## Exercise prompt
Starting at the first line of the data below, retype every line up to and including the one containing "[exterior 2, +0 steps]".

[Source records]
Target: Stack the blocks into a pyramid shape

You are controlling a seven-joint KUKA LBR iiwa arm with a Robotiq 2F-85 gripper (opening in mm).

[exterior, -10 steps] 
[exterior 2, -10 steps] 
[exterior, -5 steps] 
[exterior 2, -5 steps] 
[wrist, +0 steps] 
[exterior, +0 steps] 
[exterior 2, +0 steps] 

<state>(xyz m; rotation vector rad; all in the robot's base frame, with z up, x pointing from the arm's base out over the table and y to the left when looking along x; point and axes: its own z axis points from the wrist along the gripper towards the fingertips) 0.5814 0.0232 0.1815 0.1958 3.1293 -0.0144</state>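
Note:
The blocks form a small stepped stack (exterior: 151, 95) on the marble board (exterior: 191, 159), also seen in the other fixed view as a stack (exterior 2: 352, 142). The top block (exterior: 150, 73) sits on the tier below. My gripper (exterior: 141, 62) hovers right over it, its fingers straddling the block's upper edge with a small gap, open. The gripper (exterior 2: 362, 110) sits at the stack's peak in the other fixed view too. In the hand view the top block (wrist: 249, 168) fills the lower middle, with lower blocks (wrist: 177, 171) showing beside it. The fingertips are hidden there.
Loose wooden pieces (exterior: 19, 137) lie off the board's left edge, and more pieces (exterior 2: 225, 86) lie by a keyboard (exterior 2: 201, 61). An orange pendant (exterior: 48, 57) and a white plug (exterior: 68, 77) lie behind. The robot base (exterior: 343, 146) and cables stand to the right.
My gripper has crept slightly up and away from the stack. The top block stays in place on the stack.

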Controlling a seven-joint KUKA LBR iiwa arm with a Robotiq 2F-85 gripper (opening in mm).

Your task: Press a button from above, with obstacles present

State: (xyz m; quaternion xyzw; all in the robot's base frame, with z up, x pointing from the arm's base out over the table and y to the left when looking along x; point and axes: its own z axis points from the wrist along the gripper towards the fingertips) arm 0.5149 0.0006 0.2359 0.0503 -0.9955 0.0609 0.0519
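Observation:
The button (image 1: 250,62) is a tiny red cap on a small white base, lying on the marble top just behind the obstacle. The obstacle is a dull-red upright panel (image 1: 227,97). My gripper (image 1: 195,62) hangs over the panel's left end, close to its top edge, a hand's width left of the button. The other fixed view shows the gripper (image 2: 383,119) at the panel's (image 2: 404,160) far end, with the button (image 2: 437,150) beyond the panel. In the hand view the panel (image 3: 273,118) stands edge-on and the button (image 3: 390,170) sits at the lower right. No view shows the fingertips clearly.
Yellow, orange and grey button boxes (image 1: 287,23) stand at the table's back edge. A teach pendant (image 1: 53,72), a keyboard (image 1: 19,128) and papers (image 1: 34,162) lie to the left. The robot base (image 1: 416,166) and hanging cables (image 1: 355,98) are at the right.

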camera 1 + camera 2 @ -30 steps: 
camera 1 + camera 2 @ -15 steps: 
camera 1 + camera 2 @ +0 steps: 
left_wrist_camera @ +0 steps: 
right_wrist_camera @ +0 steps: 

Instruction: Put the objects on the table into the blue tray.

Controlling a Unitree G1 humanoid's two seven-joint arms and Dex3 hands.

## Result
Target: Stack the blocks into a pyramid shape

You are controlling a seven-joint KUKA LBR iiwa arm with a Robotiq 2F-85 gripper (opening in mm).

[exterior, -10 steps] 
[exterior 2, -10 steps] 
[exterior, -5 steps] 
[exterior 2, -5 steps] 
[wrist, +0 steps] 
[exterior, +0 steps] 
[exterior 2, +0 steps] 

That finishes the exercise.